Continuing with this analysis, the court concluded that there were two occurrences in this case. The first occurrence took place when Roy's vehicle encountered Jones' vehicle, forcing Jones to swerve to miss Roy 's truck and resulting in injuries and damages to Jones and her auto. The second occurrence took place when Wolf swerved to avoid Roy 's truck and rolled his car. Roy's encounter with Wolf was separated by approximately one minute in time and one-half mile in space from Roy 's encounter with Jones. Roy continued to have control over his vehicle after his encounter with Jones, and his encounter with Wolf was not related to the encounter with Jones. However, Roy's head-on collision with Wilkins was in such rapid instantaneous succession and occurred so close to the same location as Roy 's encounter with Wolf as to make it a nearly simultaneous event. Under the facts of this case, the court said there were two occurrences.

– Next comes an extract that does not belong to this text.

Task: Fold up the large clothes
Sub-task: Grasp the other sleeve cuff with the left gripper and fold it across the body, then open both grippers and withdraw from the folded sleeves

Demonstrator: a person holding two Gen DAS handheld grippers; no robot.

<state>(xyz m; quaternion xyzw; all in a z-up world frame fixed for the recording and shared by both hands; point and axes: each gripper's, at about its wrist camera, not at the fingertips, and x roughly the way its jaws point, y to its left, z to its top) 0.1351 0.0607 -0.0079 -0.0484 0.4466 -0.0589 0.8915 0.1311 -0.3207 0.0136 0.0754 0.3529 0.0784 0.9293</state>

As for the maximum amount of the insurer's liability under the terms of the auto policy, the court reviewed the stated limits on the policy. The court noted that when the insurance policy unambiguously provides that its per occurrence limit is subject to its per person limit, the maximum bodily injury damages claimed by any one person are subject to the per person limit even if more than one person is injured. In this instance, the American Family policy language clearly subjects the per occurrence limit to the per person limit and so, the per person limit applies in this case regardless of whether more than one person was injured by the occurrence.
Based on this, the court found that for the first occurrence with Jones, one person suffered bodily injury. American Family is subject to a maximum liability of $100,000 for bodily injury for this occurrence. For the second occurrence with Wolf and the Wilkins, the facts indicated that one person was injured in the Wolf vehicle and four persons were injured or killed in the Wilkins vehicle. Applying only the $100,000 per person limit, this would result in $500,000 as the maximum. But, the American Family policy limits the coverage to $300,000 per occurrence. Because all five individuals were injured in the same occurrence, the $300,000 per occurrence limit would apply.
The court concluded that, adding together the liability for personal injury for both occurrences, the maximum amount of American Family's liability for bodily injury only under its policy with Roy is $400,000.